- Exercise requirements -
Copy the data word for word, keeping every line.

- Raw data -
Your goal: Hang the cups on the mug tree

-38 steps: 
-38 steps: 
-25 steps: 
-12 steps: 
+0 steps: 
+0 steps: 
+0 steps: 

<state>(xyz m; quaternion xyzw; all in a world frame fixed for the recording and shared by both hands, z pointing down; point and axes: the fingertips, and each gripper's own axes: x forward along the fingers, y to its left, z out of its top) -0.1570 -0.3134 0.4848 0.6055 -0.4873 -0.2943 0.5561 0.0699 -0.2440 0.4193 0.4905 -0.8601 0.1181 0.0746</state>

- Expected answer -
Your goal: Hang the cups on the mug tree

-38 steps: 
-38 steps: 
-25 steps: 
-12 steps: 
+0 steps: 
+0 steps: 
+0 steps: 

<state>(xyz m; quaternion xyzw; all in a world frame fixed for the recording and shared by both hands, z pointing down; point and axes: the fingertips, and each gripper's own axes: x forward along the fingers, y to its left, z out of its top) -0.1570 -0.3134 0.4848 0.6055 -0.4873 -0.2943 0.5561 0.0699 -0.2440 0.4193 0.4905 -0.8601 0.1181 0.0746</state>

Nothing else belongs in this answer.